Franchot blamed the National Rifle Association and gerrymandering for gun violence.

The NRA portrays itself as protecting gun rights while really just defending gun manufacturers, Franchot said. It then takes advantage of Republicans in gerrymandered districts by threatening to run candidates against them if they vote for background checks.

"It's a disgusting exhibition of self interest that this organization has basically just terrorized elected officials," Franchot said. Among the other questions, students also asked Hogan and Franchot what their biggest regrets are and examples of issues where they don't agree.

The two men largely avoided answering those questions directly.

Hogan answered the question about regrets and failures by highlighting the early challenges his administration faced, like the riots in Baltimore just three months after he took office. Hogan also spoke about his bout with cancer. He went on to say he does not have any regrets.

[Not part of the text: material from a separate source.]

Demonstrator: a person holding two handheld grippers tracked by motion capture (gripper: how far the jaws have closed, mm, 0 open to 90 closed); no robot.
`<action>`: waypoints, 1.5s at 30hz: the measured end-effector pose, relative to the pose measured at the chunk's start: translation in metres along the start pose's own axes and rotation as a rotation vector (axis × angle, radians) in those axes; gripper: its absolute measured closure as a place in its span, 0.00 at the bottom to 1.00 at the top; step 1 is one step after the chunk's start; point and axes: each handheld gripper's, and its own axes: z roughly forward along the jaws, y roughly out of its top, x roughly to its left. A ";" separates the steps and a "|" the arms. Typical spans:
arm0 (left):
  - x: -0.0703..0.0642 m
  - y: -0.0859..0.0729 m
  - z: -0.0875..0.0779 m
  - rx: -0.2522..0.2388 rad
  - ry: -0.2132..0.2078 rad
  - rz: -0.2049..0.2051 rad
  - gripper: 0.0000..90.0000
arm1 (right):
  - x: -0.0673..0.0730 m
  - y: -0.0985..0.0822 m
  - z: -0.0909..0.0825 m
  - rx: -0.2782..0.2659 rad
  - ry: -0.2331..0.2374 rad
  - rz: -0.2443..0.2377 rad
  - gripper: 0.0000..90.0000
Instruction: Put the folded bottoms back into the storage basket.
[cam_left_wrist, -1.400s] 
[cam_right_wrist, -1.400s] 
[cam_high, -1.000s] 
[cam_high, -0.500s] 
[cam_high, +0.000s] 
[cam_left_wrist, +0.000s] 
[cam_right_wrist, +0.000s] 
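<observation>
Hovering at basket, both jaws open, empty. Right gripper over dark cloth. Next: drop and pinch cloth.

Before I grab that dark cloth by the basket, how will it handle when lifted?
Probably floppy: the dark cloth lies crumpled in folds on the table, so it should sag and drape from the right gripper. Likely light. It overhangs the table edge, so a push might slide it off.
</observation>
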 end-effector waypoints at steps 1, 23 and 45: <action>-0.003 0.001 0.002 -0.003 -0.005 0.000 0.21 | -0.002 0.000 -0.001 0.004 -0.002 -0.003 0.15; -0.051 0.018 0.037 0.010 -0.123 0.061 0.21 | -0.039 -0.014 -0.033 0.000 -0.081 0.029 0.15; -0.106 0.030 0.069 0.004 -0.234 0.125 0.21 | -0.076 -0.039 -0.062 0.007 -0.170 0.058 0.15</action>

"I know that sounds corny and that of course you must have done something, but I think one of the biggest problems in politics is people sort of say or do what they think will be popular," Hogan said. "I just do exactly what I feel. I don't have any regrets."

Franchot, on the other hand, said he regrets earlier in his career getting "roped into situations" where he demonized opponents. He also was unwilling to back down from "bullies and mahcine politician."

Though he sometimes got in trouble with Democratic leaders, Franchot noted he now has served in a statewide elected position for 12 years and said his regrets "are far outweighed by expressions of gratitude."

Neither Hogan or Franchot offered any specific examples of times they have disagreed. Instead, they focused on they have worked together.

Hogan also said he "doesn't like labels" and mentioned how he did not vote for President Donald Trump or attend the Republican National Convention.

Franchot urged "unity but not unanimity." People "don't have to be robots in politics," he said, and can work together despite differences of opinions.